● **EXERCISE GOAL**: The job is to find each line of the records below that includes the word "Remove" and copy it.

● **ENTRIES PROVIDED**:
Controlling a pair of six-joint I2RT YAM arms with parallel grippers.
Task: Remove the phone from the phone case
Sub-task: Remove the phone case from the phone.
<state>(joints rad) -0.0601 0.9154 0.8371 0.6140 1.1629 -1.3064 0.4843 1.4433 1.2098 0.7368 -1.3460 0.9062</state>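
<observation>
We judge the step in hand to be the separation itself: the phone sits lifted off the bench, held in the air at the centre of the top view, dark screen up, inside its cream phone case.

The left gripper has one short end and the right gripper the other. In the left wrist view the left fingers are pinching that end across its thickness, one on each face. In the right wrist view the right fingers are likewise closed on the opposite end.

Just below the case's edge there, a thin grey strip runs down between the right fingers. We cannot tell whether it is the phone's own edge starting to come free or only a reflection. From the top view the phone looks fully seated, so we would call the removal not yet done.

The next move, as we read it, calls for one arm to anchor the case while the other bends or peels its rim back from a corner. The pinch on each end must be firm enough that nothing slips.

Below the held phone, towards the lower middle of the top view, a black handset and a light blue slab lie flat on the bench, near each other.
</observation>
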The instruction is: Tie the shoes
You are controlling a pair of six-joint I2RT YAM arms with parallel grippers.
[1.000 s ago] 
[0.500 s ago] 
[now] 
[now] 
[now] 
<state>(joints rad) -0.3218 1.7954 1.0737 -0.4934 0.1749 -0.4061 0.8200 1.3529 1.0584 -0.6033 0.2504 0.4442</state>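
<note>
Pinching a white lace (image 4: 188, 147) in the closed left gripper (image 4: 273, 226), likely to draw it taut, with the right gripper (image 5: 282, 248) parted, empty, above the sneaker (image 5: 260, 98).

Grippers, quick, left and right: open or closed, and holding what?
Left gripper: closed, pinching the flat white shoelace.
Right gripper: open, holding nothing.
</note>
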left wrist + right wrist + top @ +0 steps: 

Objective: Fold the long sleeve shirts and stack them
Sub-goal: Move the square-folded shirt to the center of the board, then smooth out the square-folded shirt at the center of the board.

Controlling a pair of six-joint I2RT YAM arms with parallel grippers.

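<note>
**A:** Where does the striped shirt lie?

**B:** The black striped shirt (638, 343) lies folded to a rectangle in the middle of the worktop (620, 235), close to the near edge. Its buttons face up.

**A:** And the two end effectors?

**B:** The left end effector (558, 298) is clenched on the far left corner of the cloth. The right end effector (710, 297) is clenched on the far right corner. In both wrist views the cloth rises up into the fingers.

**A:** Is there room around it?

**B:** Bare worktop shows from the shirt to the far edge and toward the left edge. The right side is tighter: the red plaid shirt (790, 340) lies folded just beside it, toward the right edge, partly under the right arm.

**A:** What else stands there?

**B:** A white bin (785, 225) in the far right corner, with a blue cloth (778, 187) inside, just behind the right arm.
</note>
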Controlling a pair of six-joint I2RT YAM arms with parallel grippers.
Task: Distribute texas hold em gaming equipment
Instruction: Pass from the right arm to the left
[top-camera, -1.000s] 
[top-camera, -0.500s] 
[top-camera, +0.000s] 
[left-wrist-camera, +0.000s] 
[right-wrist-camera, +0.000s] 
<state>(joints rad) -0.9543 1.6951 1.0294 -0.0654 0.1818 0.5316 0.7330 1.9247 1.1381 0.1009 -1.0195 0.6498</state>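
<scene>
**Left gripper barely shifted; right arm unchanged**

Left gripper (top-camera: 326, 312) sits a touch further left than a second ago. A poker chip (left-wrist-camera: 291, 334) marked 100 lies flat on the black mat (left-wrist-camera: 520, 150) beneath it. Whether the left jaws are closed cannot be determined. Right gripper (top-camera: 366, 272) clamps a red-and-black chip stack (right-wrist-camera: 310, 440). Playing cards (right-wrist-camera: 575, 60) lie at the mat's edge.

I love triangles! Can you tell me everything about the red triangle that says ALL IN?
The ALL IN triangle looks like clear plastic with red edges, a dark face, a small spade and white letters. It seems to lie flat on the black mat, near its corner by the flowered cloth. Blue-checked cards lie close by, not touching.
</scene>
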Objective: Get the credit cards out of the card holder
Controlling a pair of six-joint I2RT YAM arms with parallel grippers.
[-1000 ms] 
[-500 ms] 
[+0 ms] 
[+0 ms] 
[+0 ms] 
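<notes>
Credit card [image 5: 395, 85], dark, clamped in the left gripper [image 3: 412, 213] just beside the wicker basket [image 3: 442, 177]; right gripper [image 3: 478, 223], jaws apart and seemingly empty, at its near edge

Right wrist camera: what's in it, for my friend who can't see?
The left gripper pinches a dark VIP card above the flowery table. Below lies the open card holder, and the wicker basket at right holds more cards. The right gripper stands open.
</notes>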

● **RESPONSE**:
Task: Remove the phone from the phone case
Sub-task: Remove the phone case from the phone.

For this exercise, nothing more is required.